* [GOAL OF THE EXERCISE]: Look through the data below for the line with "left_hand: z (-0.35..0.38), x", and transcribe it exactly together with each line after it up to and including the line with "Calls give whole". Give nothing else.

* [DATA BELOW]:
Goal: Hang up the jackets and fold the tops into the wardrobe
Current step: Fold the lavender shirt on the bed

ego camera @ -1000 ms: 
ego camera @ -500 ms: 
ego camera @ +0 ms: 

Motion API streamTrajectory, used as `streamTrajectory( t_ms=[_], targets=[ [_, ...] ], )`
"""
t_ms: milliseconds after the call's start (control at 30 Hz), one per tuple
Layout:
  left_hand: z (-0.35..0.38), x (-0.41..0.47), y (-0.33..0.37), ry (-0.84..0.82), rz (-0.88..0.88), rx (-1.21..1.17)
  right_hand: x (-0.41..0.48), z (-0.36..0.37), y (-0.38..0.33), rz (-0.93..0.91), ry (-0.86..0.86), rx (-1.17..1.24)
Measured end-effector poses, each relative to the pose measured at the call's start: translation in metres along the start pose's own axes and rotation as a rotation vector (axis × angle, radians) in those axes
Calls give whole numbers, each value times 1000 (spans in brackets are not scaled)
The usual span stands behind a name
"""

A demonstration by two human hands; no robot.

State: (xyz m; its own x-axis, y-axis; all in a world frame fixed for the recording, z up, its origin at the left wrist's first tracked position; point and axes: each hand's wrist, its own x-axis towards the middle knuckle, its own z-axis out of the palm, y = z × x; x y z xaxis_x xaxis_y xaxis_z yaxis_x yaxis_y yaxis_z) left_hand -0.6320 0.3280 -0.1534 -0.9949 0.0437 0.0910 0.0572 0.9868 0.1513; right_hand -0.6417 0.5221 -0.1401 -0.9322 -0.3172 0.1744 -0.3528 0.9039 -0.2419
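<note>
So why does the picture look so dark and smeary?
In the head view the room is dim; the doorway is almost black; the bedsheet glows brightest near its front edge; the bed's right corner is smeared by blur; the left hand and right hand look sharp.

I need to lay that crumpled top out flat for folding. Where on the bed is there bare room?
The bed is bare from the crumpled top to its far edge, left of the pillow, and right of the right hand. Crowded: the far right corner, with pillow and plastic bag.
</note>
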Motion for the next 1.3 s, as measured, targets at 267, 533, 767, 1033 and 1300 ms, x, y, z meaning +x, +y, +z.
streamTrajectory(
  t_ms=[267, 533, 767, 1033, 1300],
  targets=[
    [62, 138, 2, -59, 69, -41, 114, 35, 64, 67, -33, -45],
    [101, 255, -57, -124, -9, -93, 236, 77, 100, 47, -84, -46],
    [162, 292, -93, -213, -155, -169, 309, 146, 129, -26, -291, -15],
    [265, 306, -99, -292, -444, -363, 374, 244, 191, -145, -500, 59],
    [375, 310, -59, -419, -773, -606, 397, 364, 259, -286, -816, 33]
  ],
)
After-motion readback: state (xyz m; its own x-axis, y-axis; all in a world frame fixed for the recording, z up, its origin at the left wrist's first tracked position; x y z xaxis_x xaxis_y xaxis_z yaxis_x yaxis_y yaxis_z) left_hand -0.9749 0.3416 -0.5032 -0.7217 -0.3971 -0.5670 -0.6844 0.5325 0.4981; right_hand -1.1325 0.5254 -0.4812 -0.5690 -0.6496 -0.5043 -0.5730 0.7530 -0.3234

* [COMPLETED TASK]:
  left_hand: z (-0.35..0.38), x (-0.41..0.47), y (-0.33..0.37), ry (-0.84..0.82), rz (-0.88..0.88), rx (-1.21..1.17)
  right_hand: x (-0.41..0.48), z (-0.36..0.37), y (-0.38..0.33), rz (-0.93..0.91), ry (-0.86..0.86), rx (-1.17..1.24)
Measured end-effector poses, each relative to the pose measured at the call's start: translation in metres along the start pose's own axes and rotation as a rotation vector (axis × angle, radians) in those axes
Calls give whole numbers, each value times 1000 (spans in brackets are not scaled)

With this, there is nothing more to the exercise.